Notice how this week, the entire Northeast all but shut down because an epic blizzard was roaring in. New York City completely shut down (including planes, trains, autos–except for emergency vehicles). 7,000 flights were cancelled. Funny it was to see Matt Lauer and his team walking to work, and he lying down in the middle of Fifth Avenue doing a snow angel in the snow. But instead of two to three feet, the city received only 6.2 inches! All the news people were psyched up for great visuals as their people reported in standing waist-deep in snow; instead, they had to do interviews from so little snow it didn’t even cover their shoe-tops. Of course it was deeper further north.

In Maryland, just the threat of a storm causes school districts to shut down for “snow days” that may or may not be snowy. Here in Colorado’s Front Range, any possibility that there might be a few flakes falling later on in the week is cause for jubilation among weather-forecasters desperate for ratings surges: every so many minutes they tell their listeners that “later on,” they’ll tell them how much snow will fall. Rarely are they right–but listeners like us listen anyway. Especially the kids who love snow days.

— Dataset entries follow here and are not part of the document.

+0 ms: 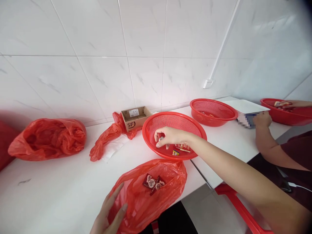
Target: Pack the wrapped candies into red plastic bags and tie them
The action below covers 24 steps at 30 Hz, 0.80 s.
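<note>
Nearest: open red plastic bag [136, 211], left hand [110, 208] at its left rim, thumb and fingers parted, open. White table [60, 191] runs left to right along the tiled wall [102, 32]. Red mesh basket [147, 143] just beyond the bag; right hand [168, 136] over its interior, fingers curled on a small red-and-silver packet [161, 137]. Second red basket [209, 122] farther right; white-topped scale [246, 105] beyond, another person's hand [262, 119] beside it. Bunched red bag [53, 138] at left. SF carton [136, 121] mid-table, near the wall. Smallest: dark-red printed packets [153, 184] inside the near bag; yellow-and-blue packet [175, 152] in the near basket.
</note>
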### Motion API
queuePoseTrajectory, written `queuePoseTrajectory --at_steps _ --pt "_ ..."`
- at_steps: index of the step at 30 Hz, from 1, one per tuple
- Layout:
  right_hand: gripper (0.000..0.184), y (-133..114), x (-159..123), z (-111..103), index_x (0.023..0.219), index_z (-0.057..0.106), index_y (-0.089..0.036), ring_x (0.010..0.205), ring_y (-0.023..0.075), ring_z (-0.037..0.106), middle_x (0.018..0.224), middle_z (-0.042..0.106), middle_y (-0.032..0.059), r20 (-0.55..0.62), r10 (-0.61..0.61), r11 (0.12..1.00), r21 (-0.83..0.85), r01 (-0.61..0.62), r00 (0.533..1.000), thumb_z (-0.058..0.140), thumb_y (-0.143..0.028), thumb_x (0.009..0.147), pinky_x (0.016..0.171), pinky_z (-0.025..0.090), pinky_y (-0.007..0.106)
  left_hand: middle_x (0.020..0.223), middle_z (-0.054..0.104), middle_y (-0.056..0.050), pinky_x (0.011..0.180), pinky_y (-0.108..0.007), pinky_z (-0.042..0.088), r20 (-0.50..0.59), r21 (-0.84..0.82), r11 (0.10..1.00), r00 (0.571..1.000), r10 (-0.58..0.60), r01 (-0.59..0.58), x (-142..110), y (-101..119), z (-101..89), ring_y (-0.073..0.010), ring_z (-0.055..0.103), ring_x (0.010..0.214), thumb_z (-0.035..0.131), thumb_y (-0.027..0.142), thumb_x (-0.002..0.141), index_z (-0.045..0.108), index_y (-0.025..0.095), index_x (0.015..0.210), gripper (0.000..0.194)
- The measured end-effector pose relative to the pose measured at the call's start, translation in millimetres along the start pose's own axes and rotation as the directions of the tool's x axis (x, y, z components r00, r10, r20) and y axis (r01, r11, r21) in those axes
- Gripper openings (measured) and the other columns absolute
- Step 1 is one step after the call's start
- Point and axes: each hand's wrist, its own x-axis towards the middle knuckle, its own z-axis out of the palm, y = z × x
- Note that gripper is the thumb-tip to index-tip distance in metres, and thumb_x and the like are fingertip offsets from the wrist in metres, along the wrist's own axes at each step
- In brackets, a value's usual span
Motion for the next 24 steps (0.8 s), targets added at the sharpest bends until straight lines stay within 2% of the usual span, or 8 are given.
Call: queuePoseTrajectory --at_steps 2,4,8,12,14,19,22,24 --pt "0.024 -14 -13 24 0.094 0.054 -0.021 0.07 0.0099 0.064 0.09 0.064 -0.0005 0.112 -0.122 0.972 0.215 0.096 0.986 0.068 -0.032 0.078 0.057 0.053 0.019 0.146 0.049 -0.002 0.118 -0.05 0.021 0.012 -0.03 0.999 0.999 -0.035 0.035 1 2 1.2 -0.0297 0.033 0.141 0.055 0.055 0.084 0.051 0.03 0.137 0.059" --pt "0.026 -20 -18 55 0.094 0.055 -0.021 0.059 0.0093 0.061 0.079 0.062 -0.0027 0.191 -0.15 0.943 0.324 0.082 0.97 0.07 -0.029 0.074 0.052 0.051 0.02 0.148 0.047 -0.004 0.117 -0.049 0.023 0.024 -0.05 0.998 0.999 -0.044 0.045 3 4 2.9 -0.0297 0.032 0.141 0.056 0.054 0.083 0.047 0.027 0.14 0.064" --pt "0.027 -13 -15 103 0.102 0.057 -0.023 0.061 0.0103 0.063 0.086 0.064 -0.0013 0.058 -0.083 0.957 0.284 0.063 0.995 0.067 -0.025 0.077 0.052 0.049 0.02 0.149 0.045 -0.006 0.116 -0.046 0.026 0.031 -0.047 0.998 0.998 -0.045 0.046 3 7 6.4 -0.0285 0.033 0.141 0.058 0.053 0.083 0.044 0.027 0.142 0.066" --pt "0.033 -2 -20 118 0.121 0.055 -0.025 0.079 0.0148 0.068 0.119 0.063 0.0066 -0.071 -0.099 0.94 0.321 0.117 0.993 0.055 -0.03 0.089 0.063 0.054 0.025 0.147 0.046 -0.006 0.115 -0.041 0.029 -0.015 -0.074 0.996 0.998 -0.054 0.053 -2 11 7.5 -0.026 0.036 0.139 0.057 0.05 0.085 0.045 0.026 0.142 0.063" --pt "0.034 2 -29 114 0.125 0.056 -0.026 0.088 0.0161 0.068 0.13 0.058 0.0071 -0.163 -0.116 0.938 0.306 0.162 0.98 0.051 -0.034 0.092 0.069 0.055 0.026 0.147 0.047 -0.006 0.116 -0.041 0.027 -0.02 -0.069 0.996 0.998 -0.062 0.061 -3 10 6.2 -0.0256 0.036 0.14 0.057 0.05 0.085 0.045 0.024 0.142 0.064" --pt "0.028 30 -44 65 0.111 0.06 -0.023 0.081 0.0162 0.067 0.108 0.067 0.0062 -0.328 -0.051 0.928 0.333 0.166 0.943 0.047 -0.04 0.094 0.067 0.056 0.029 0.145 0.049 -0.006 0.117 -0.042 0.026 0.011 -0.057 0.998 1.0 -0.024 0.025 -2 8 4.6 -0.0274 0.037 0.139 0.059 0.05 0.084 0.047 0.024 0.14 0.064" --pt "0.031 57 -38 27 0.116 0.06 -0.024 0.1 0.0221 0.064 0.116 0.065 0.0075 -0.38 0.022 1.0 0.012 -0.019 0.925 0.059 -0.033 0.087 0.084 0.052 0.036 0.144 0.05 -0.005 0.117 -0.042 0.025 -0.031 -0.084 0.996 0.999 -0.013 0.01 -4 11 8.2 -0.0277 0.038 0.138 0.058 0.05 0.084 0.049 0.024 0.139 0.061" --pt "0.043 71 -29 12 0.124 0.059 -0.026 0.111 0.0272 0.059 0.121 0.063 0.009 -0.199 0.082 0.949 -0.283 -0.138 0.977 0.065 -0.03 0.081 0.093 0.046 0.041 0.144 0.051 -0.004 0.117 -0.042 0.025 -0.038 -0.092 0.996 0.999 -0.012 0.009 -6 12 10.6 -0.0271 0.038 0.138 0.058 0.05 0.084 0.049 0.025 0.139 0.061"
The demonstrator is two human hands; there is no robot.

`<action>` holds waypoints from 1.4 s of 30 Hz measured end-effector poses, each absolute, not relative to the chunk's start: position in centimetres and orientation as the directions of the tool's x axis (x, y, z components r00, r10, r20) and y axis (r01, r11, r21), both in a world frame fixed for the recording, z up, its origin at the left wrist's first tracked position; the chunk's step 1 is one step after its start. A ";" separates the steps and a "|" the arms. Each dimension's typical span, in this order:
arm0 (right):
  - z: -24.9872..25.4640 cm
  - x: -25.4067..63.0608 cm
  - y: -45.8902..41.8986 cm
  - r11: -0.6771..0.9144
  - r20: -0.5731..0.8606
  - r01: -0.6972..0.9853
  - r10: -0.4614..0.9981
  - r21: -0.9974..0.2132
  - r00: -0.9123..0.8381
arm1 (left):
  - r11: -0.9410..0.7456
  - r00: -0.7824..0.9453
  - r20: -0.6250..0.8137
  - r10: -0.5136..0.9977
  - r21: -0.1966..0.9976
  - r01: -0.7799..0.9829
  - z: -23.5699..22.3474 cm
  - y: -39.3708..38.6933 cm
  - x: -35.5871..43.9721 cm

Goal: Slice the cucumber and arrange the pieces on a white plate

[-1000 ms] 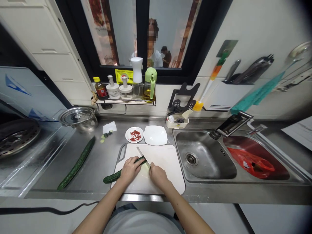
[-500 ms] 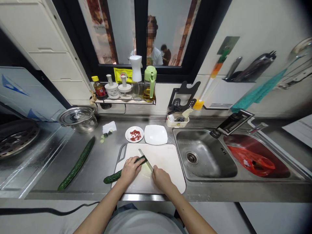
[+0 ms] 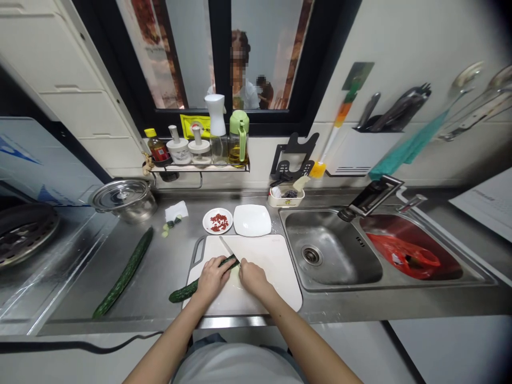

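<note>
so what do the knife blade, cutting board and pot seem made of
Knife blade: probably steel, smooth and grey with a metallic look. Cutting board: likely plastic, pale and fairly matte, no wood grain showing. Pot: shiny metal, perhaps stainless steel, from its bright reflections; whether its lid is glass or metal I can't tell.

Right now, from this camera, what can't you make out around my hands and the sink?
Knife: in the head view, its handle is hidden by the right hand.
Cucumber on the board: head view, its middle is covered by the left hand.
Red bag: head view, its folds hide most of what's inside.
Printed sheet: head view, cut off by the right edge, print too small.
</note>
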State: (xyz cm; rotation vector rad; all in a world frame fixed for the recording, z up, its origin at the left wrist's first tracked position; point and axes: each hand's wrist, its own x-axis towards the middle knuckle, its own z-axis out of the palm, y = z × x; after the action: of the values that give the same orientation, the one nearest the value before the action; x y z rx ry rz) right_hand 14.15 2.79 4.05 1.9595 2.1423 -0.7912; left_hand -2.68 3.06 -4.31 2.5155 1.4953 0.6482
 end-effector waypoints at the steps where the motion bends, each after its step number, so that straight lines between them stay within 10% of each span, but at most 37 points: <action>1: 4.0 14.2 2.8 0.019 -0.431 0.957 0.890 -0.290 -0.148 | -0.495 0.412 0.290 0.864 0.335 0.802 -4.3 3.1 -2.7; 25: 5.3 17.8 -1.3 0.019 -0.464 0.964 0.874 -0.264 -0.144 | -0.460 0.413 0.203 0.888 0.399 0.793 -2.9 3.1 -3.1; 42: 4.0 20.0 -1.4 0.097 -0.304 0.995 0.947 -0.039 -0.104 | -0.267 0.057 0.356 0.933 0.577 0.772 -1.1 2.7 -2.5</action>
State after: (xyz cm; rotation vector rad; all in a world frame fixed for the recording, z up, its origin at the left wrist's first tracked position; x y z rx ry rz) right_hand 19.97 -1.43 4.02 1.9541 2.1671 -0.3475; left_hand -2.52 2.72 -1.14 2.1005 1.7394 1.0086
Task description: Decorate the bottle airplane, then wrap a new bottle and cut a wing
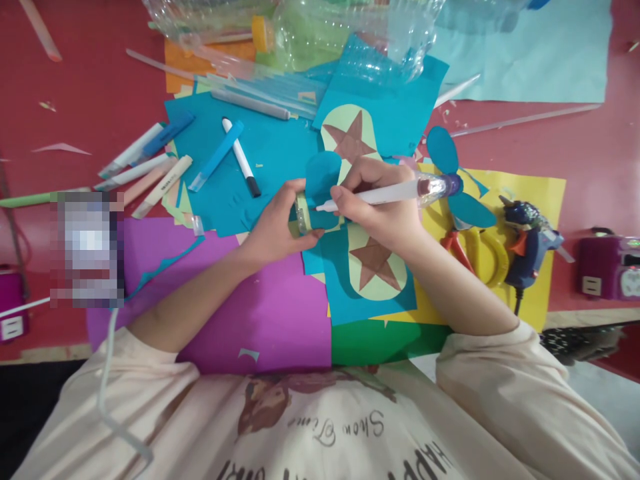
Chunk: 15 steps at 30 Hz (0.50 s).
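Observation:
My right hand (383, 203) is closed round a white marker (385, 195). The marker's tip points left, over blue paper between my hands; whether it touches cannot be told. My left hand (277, 227) pinches a small pale piece with a shiny, clear edge (301, 213), its thumb and forefinger at either end. A rounded blue paper shape (323, 172) rises just beyond the marker tip. Partly under my right hand lies a pale-green paper shape with brown stars (379, 263), on a blue sheet (327, 293).
Several markers (155, 173) lie at the left, near a blurred device (87, 250). Clear plastic bottles (350, 33) lie at the back. On yellow paper (545, 200) at the right are a glue gun (527, 257), scissors (483, 257) and blue paper blades on a purple cap (454, 184).

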Each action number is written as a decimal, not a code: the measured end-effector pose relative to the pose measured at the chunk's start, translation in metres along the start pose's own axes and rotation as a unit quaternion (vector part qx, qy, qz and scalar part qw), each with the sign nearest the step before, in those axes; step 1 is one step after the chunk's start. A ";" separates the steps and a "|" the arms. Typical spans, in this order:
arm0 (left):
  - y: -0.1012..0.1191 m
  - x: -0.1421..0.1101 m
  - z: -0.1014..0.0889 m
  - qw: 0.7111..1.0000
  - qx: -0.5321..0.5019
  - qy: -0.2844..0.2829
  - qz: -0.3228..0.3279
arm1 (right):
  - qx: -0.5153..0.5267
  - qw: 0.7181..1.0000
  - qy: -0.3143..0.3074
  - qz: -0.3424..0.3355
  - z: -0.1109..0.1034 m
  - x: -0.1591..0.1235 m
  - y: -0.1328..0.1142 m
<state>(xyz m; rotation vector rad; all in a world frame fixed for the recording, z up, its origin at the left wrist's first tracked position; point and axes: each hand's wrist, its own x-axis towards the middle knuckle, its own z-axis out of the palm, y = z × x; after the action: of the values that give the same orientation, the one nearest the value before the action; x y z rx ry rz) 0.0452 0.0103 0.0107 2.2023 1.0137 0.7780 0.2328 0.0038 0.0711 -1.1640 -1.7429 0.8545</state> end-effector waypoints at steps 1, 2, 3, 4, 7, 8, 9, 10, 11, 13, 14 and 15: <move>0.000 0.000 0.000 1.000 -0.001 0.001 0.001 | 0.003 1.000 0.002 0.001 -0.001 0.000 0.000; 0.000 0.000 0.000 1.000 -0.002 0.004 0.003 | 0.005 1.000 0.003 0.002 -0.001 0.001 0.000; 0.000 0.000 0.000 1.000 -0.003 0.006 0.006 | 0.006 1.000 0.003 0.003 -0.002 0.001 0.000; -0.001 0.000 0.001 1.000 -0.004 0.007 0.006 | 0.005 1.000 0.002 0.003 -0.003 0.001 0.000; -0.001 0.000 0.001 1.000 -0.007 0.013 0.003 | -0.007 1.000 0.003 0.005 -0.004 0.002 0.000; -0.002 -0.001 0.001 1.000 -0.006 0.015 -0.001 | -0.013 1.000 0.006 0.006 -0.004 0.002 0.001; -0.002 -0.001 0.001 1.000 -0.005 0.016 -0.004 | -0.019 1.000 0.009 0.008 -0.004 0.002 0.001; -0.002 -0.001 0.001 1.000 -0.004 0.016 -0.008 | -0.024 1.000 0.012 0.010 -0.005 0.002 0.001; -0.002 -0.001 0.001 1.000 -0.003 0.016 -0.009 | -0.028 0.999 0.013 0.012 -0.005 0.002 0.002; -0.003 -0.001 0.001 1.000 -0.003 0.011 -0.009 | -0.031 0.999 0.013 0.014 -0.005 0.002 0.002; -0.003 -0.001 0.001 1.000 -0.003 0.009 -0.006 | -0.029 0.999 0.013 0.013 -0.005 0.001 0.002; -0.003 -0.001 0.001 1.000 -0.003 0.009 -0.003 | -0.026 1.000 0.014 0.012 -0.005 0.001 0.003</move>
<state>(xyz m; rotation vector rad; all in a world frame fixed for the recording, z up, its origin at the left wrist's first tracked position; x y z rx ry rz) 0.0438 0.0108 0.0080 2.1901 1.0251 0.7975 0.2385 0.0062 0.0714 -1.2261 -1.7409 0.8081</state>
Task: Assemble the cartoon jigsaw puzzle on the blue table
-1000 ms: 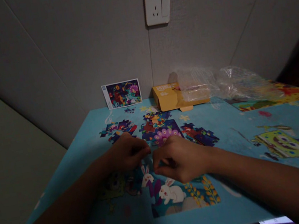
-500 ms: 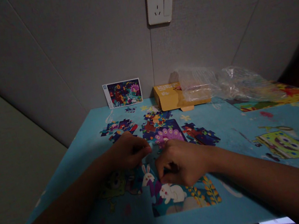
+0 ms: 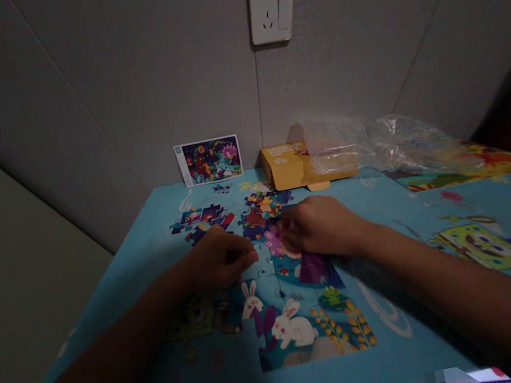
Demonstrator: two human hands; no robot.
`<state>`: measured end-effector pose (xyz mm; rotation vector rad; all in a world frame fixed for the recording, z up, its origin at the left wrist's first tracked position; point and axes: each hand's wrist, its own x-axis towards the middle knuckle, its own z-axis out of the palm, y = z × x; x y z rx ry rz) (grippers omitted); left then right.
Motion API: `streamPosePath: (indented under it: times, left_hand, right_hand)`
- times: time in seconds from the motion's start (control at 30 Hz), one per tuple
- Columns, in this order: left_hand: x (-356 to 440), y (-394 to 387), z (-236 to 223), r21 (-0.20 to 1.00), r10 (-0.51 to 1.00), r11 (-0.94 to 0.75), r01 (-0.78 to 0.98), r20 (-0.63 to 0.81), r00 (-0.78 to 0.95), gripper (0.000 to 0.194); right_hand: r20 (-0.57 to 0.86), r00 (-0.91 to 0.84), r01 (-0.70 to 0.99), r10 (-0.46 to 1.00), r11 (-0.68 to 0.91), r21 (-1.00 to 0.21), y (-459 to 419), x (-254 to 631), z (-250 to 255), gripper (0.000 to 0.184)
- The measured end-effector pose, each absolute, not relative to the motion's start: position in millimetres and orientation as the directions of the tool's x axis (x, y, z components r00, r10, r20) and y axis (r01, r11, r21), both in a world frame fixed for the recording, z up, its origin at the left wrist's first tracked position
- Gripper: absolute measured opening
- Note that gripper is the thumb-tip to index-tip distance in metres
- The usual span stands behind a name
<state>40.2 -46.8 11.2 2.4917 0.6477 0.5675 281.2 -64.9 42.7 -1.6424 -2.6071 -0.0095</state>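
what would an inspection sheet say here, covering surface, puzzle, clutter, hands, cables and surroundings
Surface: light-blue tabletop with printed cartoon figures
Puzzle: rabbit section flat and nearest the person; peacock section beyond it; another cluster farther back, to the left
Clutter: yellow box with clear plastic against it
Hands: left hand beside pale-blue pieces; right hand at the peacock section; both grips unclear
Cables: nothing seen
Surroundings: picture card leaning against wall; socket above
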Motion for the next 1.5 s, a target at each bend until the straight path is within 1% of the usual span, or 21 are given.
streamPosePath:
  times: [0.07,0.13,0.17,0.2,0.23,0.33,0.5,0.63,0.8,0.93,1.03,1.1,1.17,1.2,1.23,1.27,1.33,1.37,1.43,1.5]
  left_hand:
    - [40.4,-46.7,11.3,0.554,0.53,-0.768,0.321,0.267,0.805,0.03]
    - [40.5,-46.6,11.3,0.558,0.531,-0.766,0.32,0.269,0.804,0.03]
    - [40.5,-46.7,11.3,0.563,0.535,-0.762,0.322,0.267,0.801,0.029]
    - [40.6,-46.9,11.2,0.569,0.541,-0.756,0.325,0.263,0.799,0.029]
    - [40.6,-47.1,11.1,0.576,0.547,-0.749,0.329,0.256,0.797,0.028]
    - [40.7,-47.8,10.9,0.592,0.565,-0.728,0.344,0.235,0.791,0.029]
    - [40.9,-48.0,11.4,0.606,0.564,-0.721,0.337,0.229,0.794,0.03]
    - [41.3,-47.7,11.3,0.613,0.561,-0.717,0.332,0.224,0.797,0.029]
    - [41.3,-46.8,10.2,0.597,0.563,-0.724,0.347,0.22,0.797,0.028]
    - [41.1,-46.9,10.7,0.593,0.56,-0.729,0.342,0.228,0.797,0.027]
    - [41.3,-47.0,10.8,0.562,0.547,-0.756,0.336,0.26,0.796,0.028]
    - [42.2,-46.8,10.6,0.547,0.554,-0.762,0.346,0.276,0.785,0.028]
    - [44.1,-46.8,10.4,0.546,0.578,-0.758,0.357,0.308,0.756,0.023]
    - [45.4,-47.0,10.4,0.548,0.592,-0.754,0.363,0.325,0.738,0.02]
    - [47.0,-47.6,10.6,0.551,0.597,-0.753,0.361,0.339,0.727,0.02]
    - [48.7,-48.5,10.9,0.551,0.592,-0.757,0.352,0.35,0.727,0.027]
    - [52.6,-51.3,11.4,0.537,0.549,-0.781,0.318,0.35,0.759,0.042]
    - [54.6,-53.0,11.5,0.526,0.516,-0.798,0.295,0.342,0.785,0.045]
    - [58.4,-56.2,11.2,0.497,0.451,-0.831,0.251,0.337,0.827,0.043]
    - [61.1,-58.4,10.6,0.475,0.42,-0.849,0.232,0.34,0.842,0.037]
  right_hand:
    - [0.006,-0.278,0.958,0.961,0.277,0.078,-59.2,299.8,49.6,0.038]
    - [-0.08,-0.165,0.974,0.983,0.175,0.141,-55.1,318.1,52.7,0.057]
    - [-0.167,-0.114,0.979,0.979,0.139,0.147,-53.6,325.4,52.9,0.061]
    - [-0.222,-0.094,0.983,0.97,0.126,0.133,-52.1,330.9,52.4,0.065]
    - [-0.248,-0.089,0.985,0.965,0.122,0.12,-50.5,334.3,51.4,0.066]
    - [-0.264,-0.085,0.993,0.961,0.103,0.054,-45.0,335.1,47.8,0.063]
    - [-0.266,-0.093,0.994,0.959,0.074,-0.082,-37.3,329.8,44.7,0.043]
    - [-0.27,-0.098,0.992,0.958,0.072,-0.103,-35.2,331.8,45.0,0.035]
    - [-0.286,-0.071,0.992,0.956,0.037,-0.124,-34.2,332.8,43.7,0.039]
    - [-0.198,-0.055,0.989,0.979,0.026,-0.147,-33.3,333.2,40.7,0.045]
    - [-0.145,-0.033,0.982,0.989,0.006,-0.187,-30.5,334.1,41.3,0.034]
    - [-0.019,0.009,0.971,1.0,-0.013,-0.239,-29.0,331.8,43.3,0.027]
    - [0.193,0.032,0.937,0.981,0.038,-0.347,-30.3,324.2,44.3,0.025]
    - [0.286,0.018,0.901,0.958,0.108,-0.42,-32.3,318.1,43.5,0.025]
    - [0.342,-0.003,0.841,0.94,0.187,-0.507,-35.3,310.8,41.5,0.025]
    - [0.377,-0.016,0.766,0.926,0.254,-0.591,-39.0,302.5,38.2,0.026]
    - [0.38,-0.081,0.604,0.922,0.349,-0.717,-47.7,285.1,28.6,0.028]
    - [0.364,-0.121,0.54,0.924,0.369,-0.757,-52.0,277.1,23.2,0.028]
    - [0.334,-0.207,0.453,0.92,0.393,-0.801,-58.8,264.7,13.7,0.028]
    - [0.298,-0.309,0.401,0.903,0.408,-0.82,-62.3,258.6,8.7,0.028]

As for us, we revel in the sight of falling snow. At night, we’ll sit by the fireplace staring into the flames, offset by staring outside at the floodlight-illumined falling snow. I even enjoy shoveling it–as long as it’s not so deep it all but buries us!

And many people either live here or travel here in order to participate in the annual snowfalls. Interstate 70 out of Denver routinely grinds to a near halt as thousands of skiers head to the mountains.

And what would Christmas stories be without snow? Amazing how many incorporate that element as part of the story-line.

Out our northern windows, we can see the mountains (crowned by Long’s and Meeker peaks) of the Rocky Mountain National Park some eighty miles away. What an incredible difference between late-summer’s brown and winter’s pristine white! Takes one’s breath away just to  at it.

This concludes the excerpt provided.